● TASK STATEMENT: Copy the lines exactly as they appear, starting with the first line of the records and ending with the line that contains "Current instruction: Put".
☆ ☆ ☆
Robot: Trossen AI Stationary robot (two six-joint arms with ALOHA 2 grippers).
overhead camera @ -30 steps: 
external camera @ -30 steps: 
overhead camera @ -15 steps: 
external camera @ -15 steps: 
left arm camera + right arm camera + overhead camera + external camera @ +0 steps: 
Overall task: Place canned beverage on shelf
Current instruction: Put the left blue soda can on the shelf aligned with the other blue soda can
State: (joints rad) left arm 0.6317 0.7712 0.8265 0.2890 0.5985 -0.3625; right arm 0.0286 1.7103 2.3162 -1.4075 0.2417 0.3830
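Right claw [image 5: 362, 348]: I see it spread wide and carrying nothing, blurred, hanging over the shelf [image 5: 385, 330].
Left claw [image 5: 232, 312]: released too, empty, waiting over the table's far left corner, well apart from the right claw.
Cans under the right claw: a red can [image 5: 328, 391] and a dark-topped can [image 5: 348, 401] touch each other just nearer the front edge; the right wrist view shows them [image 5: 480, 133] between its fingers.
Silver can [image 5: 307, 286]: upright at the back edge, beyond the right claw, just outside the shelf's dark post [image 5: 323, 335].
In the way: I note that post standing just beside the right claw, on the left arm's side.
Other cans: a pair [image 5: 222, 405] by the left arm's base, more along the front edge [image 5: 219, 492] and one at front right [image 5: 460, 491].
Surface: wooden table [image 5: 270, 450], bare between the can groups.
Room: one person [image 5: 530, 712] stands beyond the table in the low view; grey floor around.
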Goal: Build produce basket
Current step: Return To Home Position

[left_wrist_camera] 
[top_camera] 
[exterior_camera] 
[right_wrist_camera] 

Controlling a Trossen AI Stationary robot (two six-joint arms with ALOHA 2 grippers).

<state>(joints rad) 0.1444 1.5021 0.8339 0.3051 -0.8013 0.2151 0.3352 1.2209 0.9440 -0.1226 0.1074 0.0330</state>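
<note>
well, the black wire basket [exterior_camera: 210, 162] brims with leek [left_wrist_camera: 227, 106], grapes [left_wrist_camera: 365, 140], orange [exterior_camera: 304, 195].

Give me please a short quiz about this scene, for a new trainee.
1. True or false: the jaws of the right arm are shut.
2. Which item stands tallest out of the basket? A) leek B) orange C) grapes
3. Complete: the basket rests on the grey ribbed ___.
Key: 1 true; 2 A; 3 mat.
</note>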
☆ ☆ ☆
● ANSWER BELOW:
Robot: Trossen AI Stationary robot (two six-joint arms with ALOHA 2 grippers).
overhead camera @ -30 steps: 
external camera @ -30 steps: 
overhead camera @ -15 steps: 
external camera @ -15 steps: 
left arm camera + right arm camera + overhead camera + external camera @ +0 steps: 
Overall task: Place canned beverage on shelf
Current instruction: Put the left blue soda can on the shelf aligned with the other blue soda can

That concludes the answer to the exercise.